If this is no longer related to your question, I apologize! But if you’re still with me, we can ask two questions about this proposal:
First, do we know how to do this kind of thing safely? I think that’s an open problem. See, for example, my self-supervised learning and manipulative predictions for one thing that might (or might not!) go wrong in seemingly-harmless versions of this type of system. Since writing that, I’ve been feeling even more pessimistic because, to make the system really work well, I think we might have to put in various kinds of self-awareness and curiosity and other motivations that make for much more obvious types of risks.
Second, if we do make such a system, does it do the things we want AGI to do? Well, I think it’s a bit complicated. If we use the system directly, it always needs a human in the loop, whereas there a lot of things that people might want AGIs to do directly, like drive cars or do other boring and/or safety-critical jobs. On the other hand, we could bootstrap by having the prediction system help us design a safe and aligned agential AGI. I also wrote about this last year at In defense of Oracle (“Tool”) AI research and see also the comments.

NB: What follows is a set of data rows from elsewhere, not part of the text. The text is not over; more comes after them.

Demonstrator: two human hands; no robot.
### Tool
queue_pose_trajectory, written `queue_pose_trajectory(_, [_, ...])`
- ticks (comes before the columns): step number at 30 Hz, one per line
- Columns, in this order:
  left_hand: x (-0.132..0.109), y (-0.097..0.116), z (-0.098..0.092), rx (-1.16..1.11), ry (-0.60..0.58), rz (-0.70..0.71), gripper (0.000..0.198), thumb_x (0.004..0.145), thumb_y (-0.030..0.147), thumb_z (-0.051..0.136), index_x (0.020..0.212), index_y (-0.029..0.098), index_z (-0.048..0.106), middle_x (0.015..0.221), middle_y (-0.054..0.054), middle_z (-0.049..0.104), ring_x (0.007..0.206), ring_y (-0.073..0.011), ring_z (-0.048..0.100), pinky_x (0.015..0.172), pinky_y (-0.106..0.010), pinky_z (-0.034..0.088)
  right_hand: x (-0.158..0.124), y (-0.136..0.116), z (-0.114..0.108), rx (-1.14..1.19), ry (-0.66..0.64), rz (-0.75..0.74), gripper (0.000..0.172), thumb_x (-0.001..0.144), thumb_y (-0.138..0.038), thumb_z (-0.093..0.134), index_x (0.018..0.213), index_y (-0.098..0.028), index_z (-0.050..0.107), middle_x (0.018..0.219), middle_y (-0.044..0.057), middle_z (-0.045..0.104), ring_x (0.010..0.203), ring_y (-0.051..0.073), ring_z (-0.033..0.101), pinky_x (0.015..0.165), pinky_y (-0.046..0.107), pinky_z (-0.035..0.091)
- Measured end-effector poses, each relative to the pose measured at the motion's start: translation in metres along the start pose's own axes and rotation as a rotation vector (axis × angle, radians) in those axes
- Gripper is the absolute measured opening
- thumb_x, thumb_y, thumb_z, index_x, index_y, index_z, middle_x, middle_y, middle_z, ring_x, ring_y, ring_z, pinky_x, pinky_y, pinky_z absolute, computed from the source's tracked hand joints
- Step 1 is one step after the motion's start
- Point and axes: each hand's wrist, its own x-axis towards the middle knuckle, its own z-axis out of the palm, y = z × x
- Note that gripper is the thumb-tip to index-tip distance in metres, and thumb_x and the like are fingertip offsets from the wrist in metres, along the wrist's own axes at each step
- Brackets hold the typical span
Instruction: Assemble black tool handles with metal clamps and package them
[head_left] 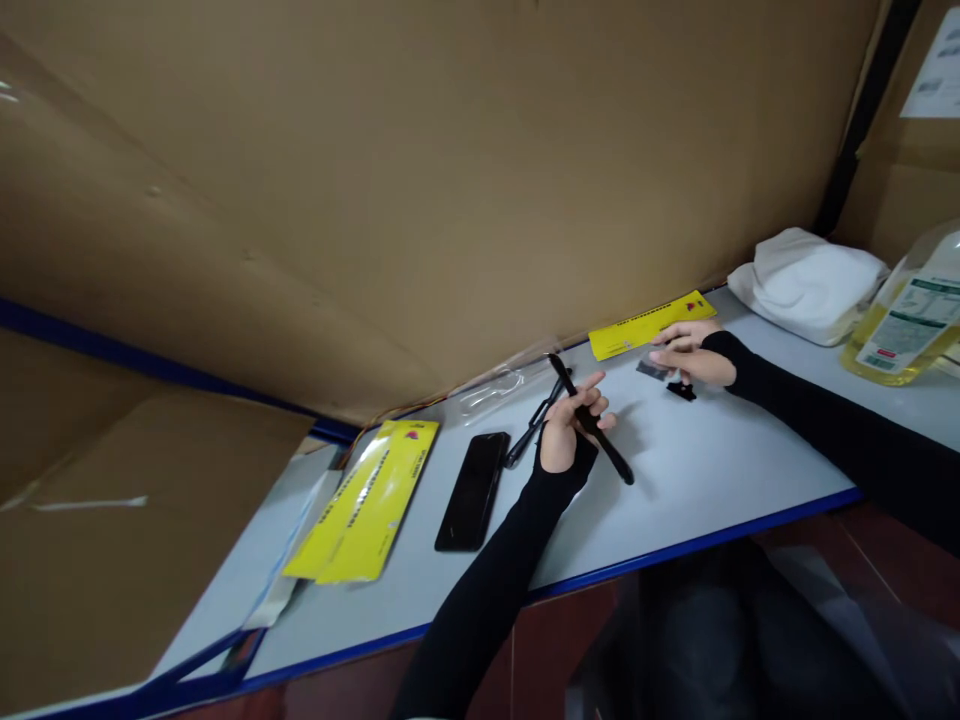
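My left hand [574, 425] is closed round a long, slender black bar [616, 462], held at a slant above the table, the index finger stretched out. What kind of bar it is, I cannot tell. Behind that hand lies another thin black object [527, 440], partly hidden by it. My right hand [701, 355] is low over the table with its fingers bent together. At its fingertips is a small dark flat piece [651, 370], and just below them a small black piece [682, 392]. Which of these the fingers grip is not clear.
A black phone [472, 492] and overlapping yellow cards [367, 505] lie to the left. Another yellow card [649, 325] and clear plastic packaging [499, 393] lie along the cardboard wall [480, 180]. A white cloth bundle [806, 282] and a bottle of yellow liquid [904, 320] stand at right.
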Motion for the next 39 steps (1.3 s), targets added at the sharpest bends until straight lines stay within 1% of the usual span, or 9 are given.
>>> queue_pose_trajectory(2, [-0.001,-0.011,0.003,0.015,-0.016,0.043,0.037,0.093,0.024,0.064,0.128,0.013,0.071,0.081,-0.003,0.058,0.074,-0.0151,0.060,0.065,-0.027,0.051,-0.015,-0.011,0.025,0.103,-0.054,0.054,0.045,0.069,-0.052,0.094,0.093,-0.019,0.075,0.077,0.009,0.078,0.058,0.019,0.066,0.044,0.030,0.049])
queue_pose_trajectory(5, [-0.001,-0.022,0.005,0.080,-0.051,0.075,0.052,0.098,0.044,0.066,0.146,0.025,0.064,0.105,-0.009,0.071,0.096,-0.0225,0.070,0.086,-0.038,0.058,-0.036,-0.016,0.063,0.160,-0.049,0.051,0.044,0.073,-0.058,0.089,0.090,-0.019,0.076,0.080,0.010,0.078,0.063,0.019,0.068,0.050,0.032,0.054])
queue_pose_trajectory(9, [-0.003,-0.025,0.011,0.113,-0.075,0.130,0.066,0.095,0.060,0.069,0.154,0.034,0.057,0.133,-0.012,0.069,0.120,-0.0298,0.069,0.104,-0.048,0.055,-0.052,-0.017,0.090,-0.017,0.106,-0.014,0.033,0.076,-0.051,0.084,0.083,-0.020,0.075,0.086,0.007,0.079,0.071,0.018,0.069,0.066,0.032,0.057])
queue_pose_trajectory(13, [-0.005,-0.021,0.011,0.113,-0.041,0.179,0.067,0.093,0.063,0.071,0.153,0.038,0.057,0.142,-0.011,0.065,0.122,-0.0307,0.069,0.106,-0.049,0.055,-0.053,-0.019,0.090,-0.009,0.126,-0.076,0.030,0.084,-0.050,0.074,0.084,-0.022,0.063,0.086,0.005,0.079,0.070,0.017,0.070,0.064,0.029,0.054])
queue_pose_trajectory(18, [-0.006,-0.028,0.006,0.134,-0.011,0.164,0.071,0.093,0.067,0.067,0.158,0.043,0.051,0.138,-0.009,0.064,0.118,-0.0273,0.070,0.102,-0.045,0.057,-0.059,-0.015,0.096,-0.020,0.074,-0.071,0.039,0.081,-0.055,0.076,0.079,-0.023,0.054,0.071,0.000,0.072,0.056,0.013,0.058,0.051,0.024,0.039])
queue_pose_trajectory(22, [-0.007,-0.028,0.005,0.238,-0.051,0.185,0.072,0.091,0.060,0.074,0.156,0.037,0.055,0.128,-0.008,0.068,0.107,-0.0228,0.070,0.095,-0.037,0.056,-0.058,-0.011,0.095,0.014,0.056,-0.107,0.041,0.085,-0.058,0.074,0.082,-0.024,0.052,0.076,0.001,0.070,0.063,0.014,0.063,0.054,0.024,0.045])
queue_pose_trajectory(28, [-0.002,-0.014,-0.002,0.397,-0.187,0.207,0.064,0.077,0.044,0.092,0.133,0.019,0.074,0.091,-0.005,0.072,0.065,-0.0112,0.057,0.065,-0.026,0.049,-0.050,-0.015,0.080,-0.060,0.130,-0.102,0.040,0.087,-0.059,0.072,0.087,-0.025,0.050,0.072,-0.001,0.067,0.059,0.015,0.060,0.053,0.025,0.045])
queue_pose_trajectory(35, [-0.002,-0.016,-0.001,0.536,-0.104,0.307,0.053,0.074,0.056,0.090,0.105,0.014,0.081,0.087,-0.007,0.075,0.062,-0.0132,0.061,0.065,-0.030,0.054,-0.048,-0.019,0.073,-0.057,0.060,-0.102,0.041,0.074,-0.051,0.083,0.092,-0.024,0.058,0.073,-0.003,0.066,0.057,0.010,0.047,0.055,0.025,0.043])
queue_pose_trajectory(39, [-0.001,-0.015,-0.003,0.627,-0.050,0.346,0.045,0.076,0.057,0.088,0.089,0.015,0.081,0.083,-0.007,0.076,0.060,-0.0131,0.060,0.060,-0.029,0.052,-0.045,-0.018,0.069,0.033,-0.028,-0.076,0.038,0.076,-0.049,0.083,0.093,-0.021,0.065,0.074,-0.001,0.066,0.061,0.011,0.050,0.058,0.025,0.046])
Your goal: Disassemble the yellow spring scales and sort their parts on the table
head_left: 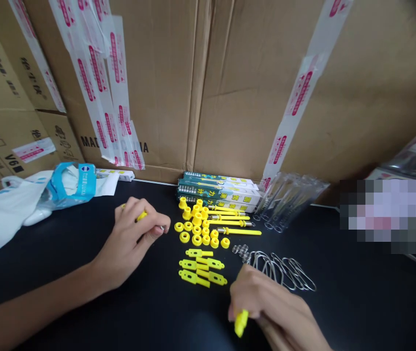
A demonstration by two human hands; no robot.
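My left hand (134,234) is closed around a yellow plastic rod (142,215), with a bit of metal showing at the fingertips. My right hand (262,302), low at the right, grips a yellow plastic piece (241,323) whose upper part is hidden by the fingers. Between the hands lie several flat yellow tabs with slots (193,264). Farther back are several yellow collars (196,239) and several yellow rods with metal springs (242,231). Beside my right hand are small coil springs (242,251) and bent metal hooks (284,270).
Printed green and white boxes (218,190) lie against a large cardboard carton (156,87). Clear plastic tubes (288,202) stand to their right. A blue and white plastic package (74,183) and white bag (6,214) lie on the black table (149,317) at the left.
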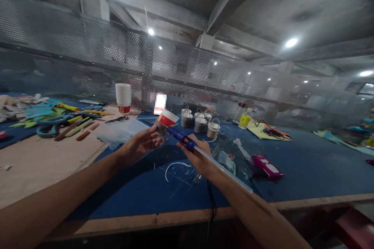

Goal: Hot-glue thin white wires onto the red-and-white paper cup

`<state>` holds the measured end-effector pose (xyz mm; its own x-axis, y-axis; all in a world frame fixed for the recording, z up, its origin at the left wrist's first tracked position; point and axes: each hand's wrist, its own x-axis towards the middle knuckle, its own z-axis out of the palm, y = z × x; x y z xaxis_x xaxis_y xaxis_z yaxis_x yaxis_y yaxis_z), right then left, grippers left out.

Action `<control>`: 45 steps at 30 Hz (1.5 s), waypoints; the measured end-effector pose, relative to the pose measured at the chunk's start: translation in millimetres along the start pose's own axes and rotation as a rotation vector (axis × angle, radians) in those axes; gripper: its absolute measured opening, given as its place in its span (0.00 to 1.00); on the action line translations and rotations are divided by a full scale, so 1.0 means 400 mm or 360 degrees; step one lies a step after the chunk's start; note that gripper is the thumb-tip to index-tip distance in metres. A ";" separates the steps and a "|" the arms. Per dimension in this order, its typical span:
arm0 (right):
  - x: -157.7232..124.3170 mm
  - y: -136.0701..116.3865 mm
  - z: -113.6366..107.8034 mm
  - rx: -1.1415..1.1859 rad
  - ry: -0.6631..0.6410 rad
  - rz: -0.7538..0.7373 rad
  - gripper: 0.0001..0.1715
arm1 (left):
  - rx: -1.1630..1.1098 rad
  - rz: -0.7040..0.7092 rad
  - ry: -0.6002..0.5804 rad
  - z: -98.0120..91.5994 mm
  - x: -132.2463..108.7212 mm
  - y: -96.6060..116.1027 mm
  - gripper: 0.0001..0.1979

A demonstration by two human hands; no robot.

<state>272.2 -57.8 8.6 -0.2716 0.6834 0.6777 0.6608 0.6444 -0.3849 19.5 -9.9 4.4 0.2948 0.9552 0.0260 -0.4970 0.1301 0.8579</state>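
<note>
In my left hand is a red and white paper cup, tilted on its side, with its lower part wrapped in something greyish like cord. My right hand is closed around a blue hot glue gun. A long translucent glue stick sticks out of its back and runs along my right forearm. The gun's tip points at the cup and is close to it; whether they touch I cannot tell. Just beyond stand several small cord-wrapped cups with handles.
A stack of paper cups stands at the back left, near scissors and pens. A magenta box lies to the right. Farther back are a yellow-labelled bottle and yellow paper. A perforated metal screen borders the table's rear.
</note>
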 end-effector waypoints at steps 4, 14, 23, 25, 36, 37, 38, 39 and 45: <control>-0.002 0.000 -0.001 0.0029 -0.0008 0.0019 0.20 | 0.0022 0.0019 0.0011 0.011 -0.009 0.004 0.11; -0.001 -0.001 -0.003 -0.0060 -0.0020 0.0009 0.20 | 0.0056 0.0043 -0.0015 0.016 -0.014 0.006 0.12; 0.000 0.004 0.001 -0.0121 0.0010 0.0005 0.19 | 0.0030 0.0032 -0.0022 0.012 -0.010 0.004 0.13; 0.000 0.004 -0.001 -0.0111 0.0009 0.0000 0.20 | 0.0015 0.0026 0.0002 0.012 -0.010 0.005 0.12; -0.004 0.010 -0.003 0.0001 -0.0014 0.0017 0.19 | -0.0025 0.0001 0.0102 0.024 -0.018 0.010 0.09; -0.004 0.009 -0.004 0.0008 -0.0020 0.0022 0.19 | -0.0028 -0.0001 0.0095 0.022 -0.017 0.010 0.10; -0.004 0.009 -0.004 0.0003 -0.0022 0.0026 0.19 | -0.0033 -0.0004 0.0087 0.021 -0.016 0.009 0.10; -0.003 0.009 -0.005 -0.0007 -0.0020 0.0025 0.19 | -0.0038 -0.0006 0.0077 0.019 -0.015 0.008 0.10; -0.003 0.011 0.000 -0.0071 0.0001 0.0015 0.18 | -0.0060 -0.0025 0.0045 0.015 -0.011 0.008 0.10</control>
<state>275.5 -55.6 6.2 -0.2649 0.6891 0.6745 0.6938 0.6220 -0.3629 21.3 -15.3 10.1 0.2802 0.9599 -0.0023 -0.5230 0.1546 0.8382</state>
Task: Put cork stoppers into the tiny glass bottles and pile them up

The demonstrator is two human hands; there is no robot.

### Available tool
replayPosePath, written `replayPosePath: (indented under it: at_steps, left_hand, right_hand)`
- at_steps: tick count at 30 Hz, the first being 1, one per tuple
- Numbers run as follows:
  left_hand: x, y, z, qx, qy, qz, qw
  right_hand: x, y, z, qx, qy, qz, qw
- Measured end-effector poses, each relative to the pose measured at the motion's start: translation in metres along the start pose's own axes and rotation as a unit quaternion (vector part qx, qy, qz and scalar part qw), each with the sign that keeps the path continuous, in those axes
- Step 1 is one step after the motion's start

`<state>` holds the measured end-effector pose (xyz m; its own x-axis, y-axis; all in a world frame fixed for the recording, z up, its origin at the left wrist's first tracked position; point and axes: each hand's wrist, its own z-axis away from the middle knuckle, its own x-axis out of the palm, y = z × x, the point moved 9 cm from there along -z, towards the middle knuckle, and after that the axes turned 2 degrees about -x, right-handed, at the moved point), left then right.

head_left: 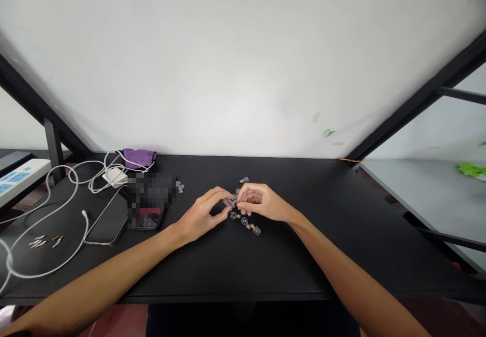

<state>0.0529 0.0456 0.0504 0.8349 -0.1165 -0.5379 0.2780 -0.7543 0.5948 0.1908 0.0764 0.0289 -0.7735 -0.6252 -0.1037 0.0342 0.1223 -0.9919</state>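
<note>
Between the thumb and fingers of my left hand (205, 210) is a tiny clear glass bottle (229, 202). My right hand (266, 202) meets it from the other side with its thumb and fingertips pinched together at the bottle's end; whatever is in that pinch is too small to make out. Just below the hands, on the black table, lie several more little bottles with cork stoppers, among them a squarish bottle (256, 230) and a rounded bottle (233, 215). Another corked bottle (244, 179) rests beyond my right fingers. Some of the group is hidden behind the hands.
On the left of the black table (212, 271) lie a dark phone (108, 218), a partly blurred-out phone (152, 220), a looping white cable (38, 276), a white charger (115, 177) and a purple cloth (138, 157). Small clear pieces (179, 187) lie nearby. A white wall stands behind.
</note>
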Motion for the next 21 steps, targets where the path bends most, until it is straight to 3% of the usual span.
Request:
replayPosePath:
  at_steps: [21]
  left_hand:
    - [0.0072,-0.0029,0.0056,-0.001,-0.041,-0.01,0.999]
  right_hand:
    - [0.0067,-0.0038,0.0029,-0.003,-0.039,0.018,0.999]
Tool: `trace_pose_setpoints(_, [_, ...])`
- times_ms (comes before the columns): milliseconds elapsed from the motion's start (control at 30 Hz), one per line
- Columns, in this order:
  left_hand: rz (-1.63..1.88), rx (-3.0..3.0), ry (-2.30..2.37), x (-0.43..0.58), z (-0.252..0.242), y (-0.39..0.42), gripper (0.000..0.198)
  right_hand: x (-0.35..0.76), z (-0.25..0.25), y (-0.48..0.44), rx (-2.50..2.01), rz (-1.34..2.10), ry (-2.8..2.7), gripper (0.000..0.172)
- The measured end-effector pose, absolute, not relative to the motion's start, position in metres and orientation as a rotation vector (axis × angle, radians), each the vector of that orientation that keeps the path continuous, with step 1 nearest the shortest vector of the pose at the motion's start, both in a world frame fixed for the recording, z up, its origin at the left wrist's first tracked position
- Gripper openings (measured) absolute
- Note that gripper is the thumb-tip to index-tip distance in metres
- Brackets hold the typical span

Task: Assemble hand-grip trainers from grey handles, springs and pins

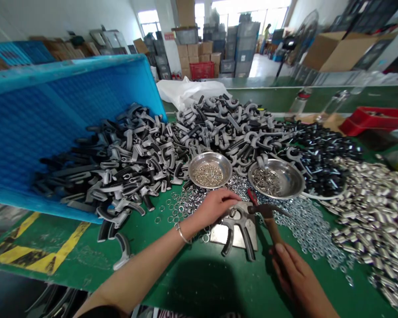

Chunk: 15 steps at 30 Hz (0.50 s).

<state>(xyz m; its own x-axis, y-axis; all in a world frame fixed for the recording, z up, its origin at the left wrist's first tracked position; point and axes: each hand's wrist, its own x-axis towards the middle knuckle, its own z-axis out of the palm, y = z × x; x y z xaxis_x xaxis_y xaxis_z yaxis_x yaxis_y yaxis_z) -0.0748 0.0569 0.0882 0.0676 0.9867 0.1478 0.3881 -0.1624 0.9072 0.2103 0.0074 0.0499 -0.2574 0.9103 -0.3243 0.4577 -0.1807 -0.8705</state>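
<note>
The person's left hand (215,206) lies palm down, and its fingers (230,196) stretch forward, close together. The left forearm (142,265) comes up in a long diagonal from the lower edge of the view. The right hand (293,274) is lower and to the right, well apart from the left hand. Its fingers are curled closed, and its wrist (318,304) goes down out of the view.

- We can't see the top of the grey-handled tool (245,236) beneath the left hand (215,206).
- The right hand (293,274) hides the lower end of the hammer (272,227).
- The steel bowl's small rings (209,175) are too small for us to tell apart.
- The far person (267,37) is blurred.
- The blue crate (69,115) runs off our left edge.
</note>
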Motion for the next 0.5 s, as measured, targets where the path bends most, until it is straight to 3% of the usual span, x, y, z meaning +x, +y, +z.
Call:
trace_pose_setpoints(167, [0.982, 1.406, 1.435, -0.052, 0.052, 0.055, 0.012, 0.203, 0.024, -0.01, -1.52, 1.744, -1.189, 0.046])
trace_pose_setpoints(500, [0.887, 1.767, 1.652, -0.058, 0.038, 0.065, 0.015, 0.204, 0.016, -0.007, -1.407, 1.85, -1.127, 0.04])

- Maxime Riché 9 Aug 2020 13:09 UTC
  1 point
  Parent
  (About the first part of your comment) Thank you for pointing to three confused points:
  First, I don’t know if you intended this, but “stimulating the universe” carries a connotation of a low-level physics simulation. This is computationally impossible. Let’s have it model the universe instead, using the same kind of high-level pattern recognition that people use to predict the future.
  To be more precise, what I had in mind is that the ASI is an agent which goal is:
  - to model the sentient part of the universe finely enough to produce sentience in an instance of its model (and it will also need to model the necessary non-sentient “dependencies”)
  - and to instantiate this model N times. For example, playing them from 1000 A.D. to the time where no sentience remains in a given instance of modeled universe. (all of this efficiently)
  (To reduce complexity, I didn’t mention it but we could think of heuristics to reduce playing to much of the “past” and “future” history filled suffering)
  Second, if the AGI is simulating itself, the predictions are wildly undetermined; it can predict that it will do X, and then fulfill its own prophecy by actually doing X, for any X. Let’s have it model a counterfactual world with no AGIs in it.
  An instance of the modeled universe would not be our present universe. It would be “another seed”, starting before that the ASI exists and thus it would not need to model itself but only possible (“new”) ASI produced inside the instances.
  Third, you need some kind of interface. Maybe you type in “I’m interested in future scenarios in which somebody cures Alzheimer’s and writes a scientific article describing what they did. What is the text of that article?” and then it runs through a bunch of scenarios and prints out its best-guess article in the first 50 scenarios it can find. (Maybe also print out a retrospective article from 20 years later about the long-term repercussions of the invention.) For a different type of interface, see microscope AI.
  In the scenario I had in mind, the ASI would fill our universe will computing machines to produce as many instances as possible. (We would not use it and thus we will not need interface with the ASI)